» Records from a dataset
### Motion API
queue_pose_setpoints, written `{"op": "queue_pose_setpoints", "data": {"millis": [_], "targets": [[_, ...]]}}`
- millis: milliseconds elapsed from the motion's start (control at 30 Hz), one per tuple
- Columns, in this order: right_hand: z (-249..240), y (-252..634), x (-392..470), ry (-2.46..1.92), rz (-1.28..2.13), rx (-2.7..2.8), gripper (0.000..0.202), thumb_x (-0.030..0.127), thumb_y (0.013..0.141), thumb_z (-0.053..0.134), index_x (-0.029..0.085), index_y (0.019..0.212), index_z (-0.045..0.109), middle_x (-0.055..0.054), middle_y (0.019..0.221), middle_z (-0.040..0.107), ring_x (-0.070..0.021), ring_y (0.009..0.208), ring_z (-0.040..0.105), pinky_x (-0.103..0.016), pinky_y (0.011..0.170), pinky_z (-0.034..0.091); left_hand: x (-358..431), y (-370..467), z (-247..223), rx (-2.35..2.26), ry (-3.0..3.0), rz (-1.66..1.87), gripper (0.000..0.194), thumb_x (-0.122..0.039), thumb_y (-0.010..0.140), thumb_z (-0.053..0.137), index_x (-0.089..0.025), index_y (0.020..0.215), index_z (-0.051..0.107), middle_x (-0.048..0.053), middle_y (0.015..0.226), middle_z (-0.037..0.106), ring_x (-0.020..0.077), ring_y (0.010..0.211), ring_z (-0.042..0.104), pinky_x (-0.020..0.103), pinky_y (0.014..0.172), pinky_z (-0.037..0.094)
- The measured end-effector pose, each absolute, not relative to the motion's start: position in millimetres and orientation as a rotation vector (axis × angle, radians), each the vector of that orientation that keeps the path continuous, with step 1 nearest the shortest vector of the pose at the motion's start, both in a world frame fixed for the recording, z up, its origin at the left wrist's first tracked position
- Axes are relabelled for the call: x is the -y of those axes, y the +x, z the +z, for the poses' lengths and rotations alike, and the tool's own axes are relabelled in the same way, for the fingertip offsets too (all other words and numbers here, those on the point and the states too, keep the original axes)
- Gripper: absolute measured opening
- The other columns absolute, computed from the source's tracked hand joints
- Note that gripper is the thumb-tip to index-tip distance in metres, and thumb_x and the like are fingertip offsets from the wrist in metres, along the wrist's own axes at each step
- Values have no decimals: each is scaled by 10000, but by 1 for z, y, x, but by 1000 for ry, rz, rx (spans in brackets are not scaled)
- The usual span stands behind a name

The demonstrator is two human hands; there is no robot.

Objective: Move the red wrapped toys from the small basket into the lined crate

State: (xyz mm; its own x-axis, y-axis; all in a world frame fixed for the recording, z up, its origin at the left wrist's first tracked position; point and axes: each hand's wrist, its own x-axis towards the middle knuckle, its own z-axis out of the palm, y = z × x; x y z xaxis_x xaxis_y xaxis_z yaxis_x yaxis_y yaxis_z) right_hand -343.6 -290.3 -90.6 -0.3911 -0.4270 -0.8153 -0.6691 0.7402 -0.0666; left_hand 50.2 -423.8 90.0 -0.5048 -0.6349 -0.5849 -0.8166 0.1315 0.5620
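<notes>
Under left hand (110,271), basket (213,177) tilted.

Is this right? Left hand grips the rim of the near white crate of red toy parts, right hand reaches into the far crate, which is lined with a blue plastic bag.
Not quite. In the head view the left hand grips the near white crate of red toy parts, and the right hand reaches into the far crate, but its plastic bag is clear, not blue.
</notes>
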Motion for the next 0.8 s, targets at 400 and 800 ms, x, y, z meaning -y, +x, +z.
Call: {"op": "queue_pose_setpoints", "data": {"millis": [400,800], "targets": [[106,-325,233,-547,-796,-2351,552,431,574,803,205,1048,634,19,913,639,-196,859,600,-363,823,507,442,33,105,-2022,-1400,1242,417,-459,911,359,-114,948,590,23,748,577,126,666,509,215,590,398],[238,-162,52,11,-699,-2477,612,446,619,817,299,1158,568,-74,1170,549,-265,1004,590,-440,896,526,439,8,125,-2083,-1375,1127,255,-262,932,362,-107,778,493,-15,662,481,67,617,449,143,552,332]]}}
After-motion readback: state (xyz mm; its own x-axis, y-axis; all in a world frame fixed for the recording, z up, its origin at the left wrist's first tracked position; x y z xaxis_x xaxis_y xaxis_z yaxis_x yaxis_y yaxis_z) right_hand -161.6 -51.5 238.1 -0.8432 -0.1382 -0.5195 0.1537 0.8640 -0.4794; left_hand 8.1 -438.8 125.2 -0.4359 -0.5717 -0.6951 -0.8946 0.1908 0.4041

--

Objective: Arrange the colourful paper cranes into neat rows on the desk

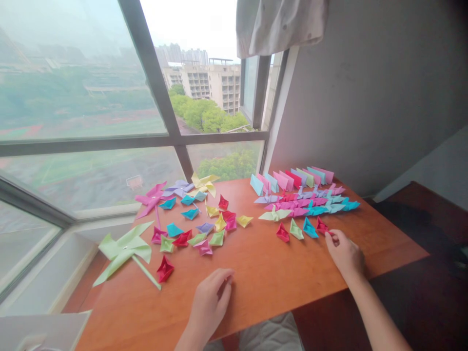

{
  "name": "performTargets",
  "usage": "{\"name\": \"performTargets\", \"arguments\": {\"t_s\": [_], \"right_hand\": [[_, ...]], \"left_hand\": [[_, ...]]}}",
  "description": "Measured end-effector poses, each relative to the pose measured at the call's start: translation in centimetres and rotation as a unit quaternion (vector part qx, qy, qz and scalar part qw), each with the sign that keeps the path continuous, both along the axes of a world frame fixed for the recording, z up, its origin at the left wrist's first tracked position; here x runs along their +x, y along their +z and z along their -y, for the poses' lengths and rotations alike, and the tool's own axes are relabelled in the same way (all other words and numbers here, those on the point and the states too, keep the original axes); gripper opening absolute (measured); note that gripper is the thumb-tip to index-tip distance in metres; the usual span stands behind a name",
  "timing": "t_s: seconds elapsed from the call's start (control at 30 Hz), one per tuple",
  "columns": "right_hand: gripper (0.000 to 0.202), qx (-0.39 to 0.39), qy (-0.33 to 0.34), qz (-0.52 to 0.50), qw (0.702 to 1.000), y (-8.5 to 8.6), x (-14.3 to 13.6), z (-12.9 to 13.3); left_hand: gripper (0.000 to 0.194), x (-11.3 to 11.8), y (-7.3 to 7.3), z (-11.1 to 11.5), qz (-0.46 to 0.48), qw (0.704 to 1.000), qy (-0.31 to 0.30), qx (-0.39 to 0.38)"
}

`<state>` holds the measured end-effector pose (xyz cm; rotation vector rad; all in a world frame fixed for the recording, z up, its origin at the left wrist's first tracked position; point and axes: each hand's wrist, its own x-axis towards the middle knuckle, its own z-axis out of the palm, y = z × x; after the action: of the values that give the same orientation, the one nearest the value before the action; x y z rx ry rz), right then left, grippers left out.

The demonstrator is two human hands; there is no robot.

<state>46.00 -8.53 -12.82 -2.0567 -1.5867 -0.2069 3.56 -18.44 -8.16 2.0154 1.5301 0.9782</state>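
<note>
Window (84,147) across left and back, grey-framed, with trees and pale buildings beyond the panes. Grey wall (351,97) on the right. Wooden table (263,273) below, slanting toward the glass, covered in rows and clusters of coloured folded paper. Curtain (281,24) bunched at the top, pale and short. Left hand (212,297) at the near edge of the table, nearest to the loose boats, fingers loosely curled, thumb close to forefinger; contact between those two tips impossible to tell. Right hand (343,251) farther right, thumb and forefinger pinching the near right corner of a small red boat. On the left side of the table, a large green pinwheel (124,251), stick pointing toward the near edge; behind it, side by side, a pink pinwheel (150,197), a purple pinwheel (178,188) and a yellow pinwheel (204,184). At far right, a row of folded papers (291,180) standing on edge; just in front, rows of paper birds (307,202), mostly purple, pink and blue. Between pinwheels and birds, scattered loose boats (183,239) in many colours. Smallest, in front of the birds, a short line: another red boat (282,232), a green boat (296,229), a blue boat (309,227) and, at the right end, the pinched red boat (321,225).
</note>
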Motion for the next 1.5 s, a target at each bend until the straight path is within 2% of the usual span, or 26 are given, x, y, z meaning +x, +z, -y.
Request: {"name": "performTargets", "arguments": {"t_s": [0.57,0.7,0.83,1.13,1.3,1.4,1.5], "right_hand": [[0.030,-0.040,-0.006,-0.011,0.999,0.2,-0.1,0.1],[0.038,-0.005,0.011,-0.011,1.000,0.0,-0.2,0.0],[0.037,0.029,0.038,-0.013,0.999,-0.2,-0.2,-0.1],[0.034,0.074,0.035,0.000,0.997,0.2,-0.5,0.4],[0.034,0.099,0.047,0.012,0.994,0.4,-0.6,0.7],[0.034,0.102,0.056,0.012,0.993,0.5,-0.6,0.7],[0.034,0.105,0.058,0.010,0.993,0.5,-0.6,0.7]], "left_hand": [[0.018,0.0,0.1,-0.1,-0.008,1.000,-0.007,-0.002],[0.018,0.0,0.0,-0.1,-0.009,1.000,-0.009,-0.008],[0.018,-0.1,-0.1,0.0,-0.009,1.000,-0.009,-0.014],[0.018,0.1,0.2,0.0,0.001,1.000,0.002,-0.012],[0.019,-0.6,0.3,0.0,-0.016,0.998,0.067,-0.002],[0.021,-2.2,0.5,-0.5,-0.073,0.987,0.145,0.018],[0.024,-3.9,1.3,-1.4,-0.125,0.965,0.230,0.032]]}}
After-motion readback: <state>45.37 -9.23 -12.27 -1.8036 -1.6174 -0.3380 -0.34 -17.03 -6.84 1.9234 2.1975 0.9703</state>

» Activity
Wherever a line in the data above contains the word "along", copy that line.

» Solution for this exercise
- Note that gripper is the thumb-tip to index-tip distance in metres, and thumb_x and the like are fingertip offsets from the wrist in metres, along the wrist's own axes at each step
  "description": "Measured end-effector poses, each relative to the pose measured at the call's start: translation in centimetres and rotation as a unit quaternion (vector part qx, qy, qz and scalar part qw), each with the sign that keeps the path continuous, both along the axes of a world frame fixed for the recording, z up, its origin at the left wrist's first tracked position; here x runs along their +x, y along their +z and z along their -y, for the poses' lengths and rotations alike, and the tool's own axes are relabelled in the same way (all other words and numbers here, those on the point and the states too, keep the original axes); gripper opening absolute (measured); note that gripper is the thumb-tip to index-tip distance in metres; the usual span stands behind a name",

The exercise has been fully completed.